Turkish prosecutor indicts 14 suspects for manslaughter in landmark case on migrant deaths
Musa Kesler - BODRUM
A fisherman had notified Turkish Coast Guard after he heard "children noise" on the sea at midnight off Turkey's Bodrum on Sept. 17, triggering a 1.5-hour-long operation in which 15 migrants, including children, were rescued
A Turkish prosecutor has indicted 14 suspects, including a hotel owner, over manslaughter following the death of three migrants in a botched attempt to cross the Aegean.
Turkish Coast Guard teams had rescued 15 migrants and recovered the bodies of three others on Sept. 17 after a boat carrying them capsized off the coast of Bodrum in the southwestern Muğla province while on the way to the Greek island of Kos.
The Bodrum Chief Prosecutor’s Office presented the indictment to the court this week, launching a landmark legal case in which all linked to the deadly human smuggling operation are put on trial.

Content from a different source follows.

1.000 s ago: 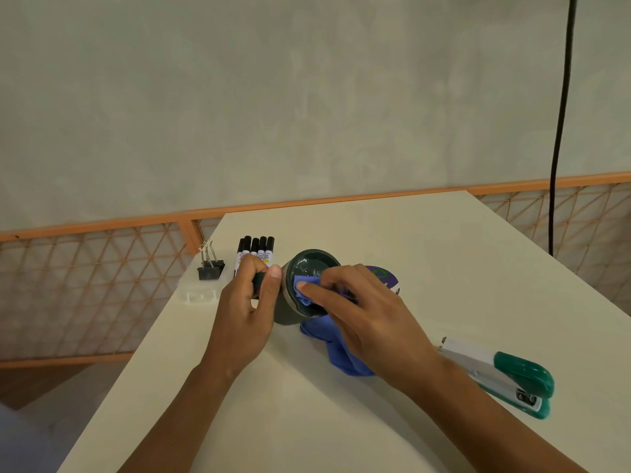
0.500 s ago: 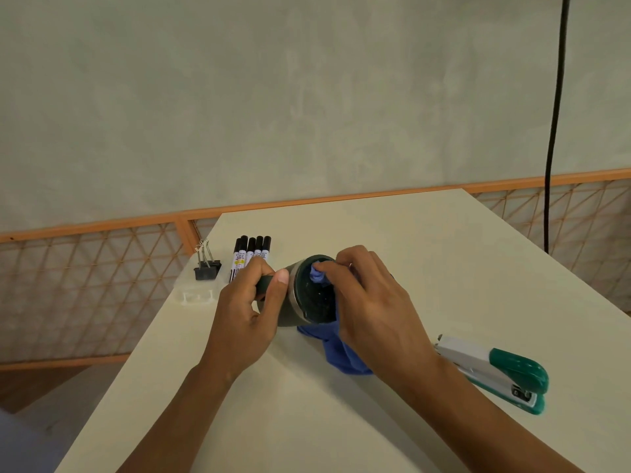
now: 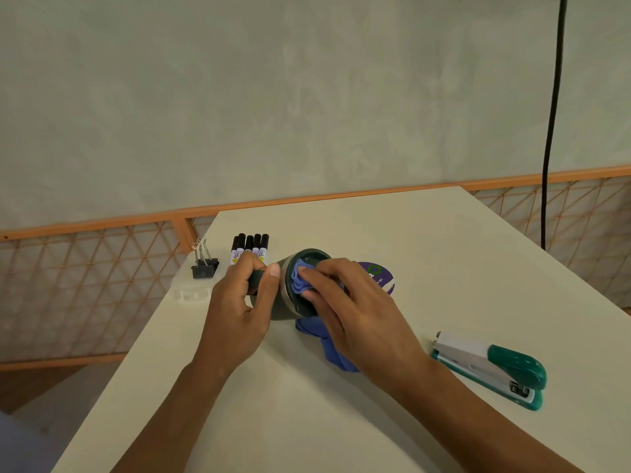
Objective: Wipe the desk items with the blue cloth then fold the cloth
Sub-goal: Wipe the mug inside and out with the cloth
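A dark green mug [image 3: 290, 302] lies tilted on its side on the cream desk [image 3: 426, 261], its mouth turned to the right. My left hand [image 3: 239, 308] grips the mug's handle and body. My right hand [image 3: 355, 308] holds the blue cloth [image 3: 302, 279] and presses a bunched part of it against the mug's mouth. The rest of the cloth hangs down onto the desk under my right palm. A purple disc [image 3: 379, 276] lies just behind my right hand, partly hidden.
Several black markers [image 3: 251, 247] lie side by side at the back left. A black binder clip [image 3: 204, 266] sits on a small clear box [image 3: 191, 295] at the desk's left edge. A green and white stapler [image 3: 491, 368] lies at the right. A black cable [image 3: 551, 124] hangs by the wall.
My right hand has moved the cloth around the mug's mouth, from its left rim to the top and back down the front. My left hand keeps its grip on the mug.
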Demonstrator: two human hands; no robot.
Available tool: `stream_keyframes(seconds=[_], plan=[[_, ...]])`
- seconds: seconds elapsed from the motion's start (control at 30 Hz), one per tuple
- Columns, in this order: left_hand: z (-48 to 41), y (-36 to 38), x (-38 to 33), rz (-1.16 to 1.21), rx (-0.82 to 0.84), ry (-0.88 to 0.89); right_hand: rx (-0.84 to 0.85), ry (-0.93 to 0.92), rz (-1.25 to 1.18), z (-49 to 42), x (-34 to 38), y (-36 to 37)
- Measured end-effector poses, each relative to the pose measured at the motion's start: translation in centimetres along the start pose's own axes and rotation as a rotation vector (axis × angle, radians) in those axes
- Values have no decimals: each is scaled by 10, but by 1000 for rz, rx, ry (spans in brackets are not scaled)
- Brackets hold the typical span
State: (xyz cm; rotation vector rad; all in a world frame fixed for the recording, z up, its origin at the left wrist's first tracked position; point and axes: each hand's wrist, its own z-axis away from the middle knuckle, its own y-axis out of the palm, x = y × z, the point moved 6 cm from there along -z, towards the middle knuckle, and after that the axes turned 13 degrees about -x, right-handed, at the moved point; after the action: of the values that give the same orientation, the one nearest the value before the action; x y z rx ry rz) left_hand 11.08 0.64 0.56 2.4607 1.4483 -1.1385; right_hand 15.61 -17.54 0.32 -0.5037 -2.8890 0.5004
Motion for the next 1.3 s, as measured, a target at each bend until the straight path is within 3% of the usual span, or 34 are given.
stream_keyframes(seconds=[0.13,0.3,0.47,0.73,0.87,0.97,1.13,1.3], plan=[[1,2,-6,41,21,24,46,10,100,0,-2,0],[1,1,-8,5,19,64,91,192,113,-3,-14,1],[2,3,-10,63,59,35,-7,81,-86,-4,-3,-7],[-4,-6,-7,41,25,-35,93,-71,-152,-2,1,-5],[-8,-16,-10,7,-31,-15,152,-59,-181,-2,-7,-3],[-10,-20,-12,28,-51,-21,75,26,-233,-5,-14,-9],[-10,-20,-14,35,-59,-27,-199,291,-221,-7,-28,-23],[-7,-13,-12,43,-37,-43,-71,230,-235,0,-6,-6]])
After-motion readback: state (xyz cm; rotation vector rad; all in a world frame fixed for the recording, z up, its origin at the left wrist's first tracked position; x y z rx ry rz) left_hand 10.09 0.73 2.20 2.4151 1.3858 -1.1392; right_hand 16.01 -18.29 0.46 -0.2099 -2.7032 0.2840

The sunken boat’s owner, Mücahit Tunc; its operators, Adnan Bayruğ and Fırat Yorulmaz; its captain, Hasan Mohannad; its repair chief, Nihat Tiper; and repairmen Erol Bilgiç and Özhan Tekin; the ring’s field operators, Haval Radha Salih, Barış Gedikli, Dursun Anıl Aksu, Ahmet Onur Üremiş, Ahmet Abdullah Şah and Evren Şimşek; as well as the owner of the hotel where the migrants stayed, Esra Mamaker, are the suspects in the case.
The prosecutor charged all 14 suspects with “voluntary manslaughter with eventual intent” and demanded them to be sentenced to life in prison three times for the three deaths.
According to the indictment, the suspects knew that the boat, which could carry seven people, was leaking but still filled it with 18 migrants after a slapdash repair.
“They all knew that the boat could sink, leading to deaths of migrants, but they ignored it and they committed the crime of voluntary manslaughter with eventual intent,” it added.
One of the victims, who were all transported to the boat on the shore with luxurious VIP vans, had told the police that they had sailed only 100 meters when the captain jumped into the sea without telling anything to the migrants after speaking on the phone with someone.
The surprised migrants, including 15 Iraqi nationals and a Syrian, had soon found themselves in the sea. While 15 of them were rescued by Turkish Coast Guard with an operation that took more than an hour, two women’s bodies were found floating on the sea and another one’s stuck inside the sunken boat deep in the water.
Turkey has been a main route for migrants trying to cross into Europe, especially since 2011, when the Syrian civil war began.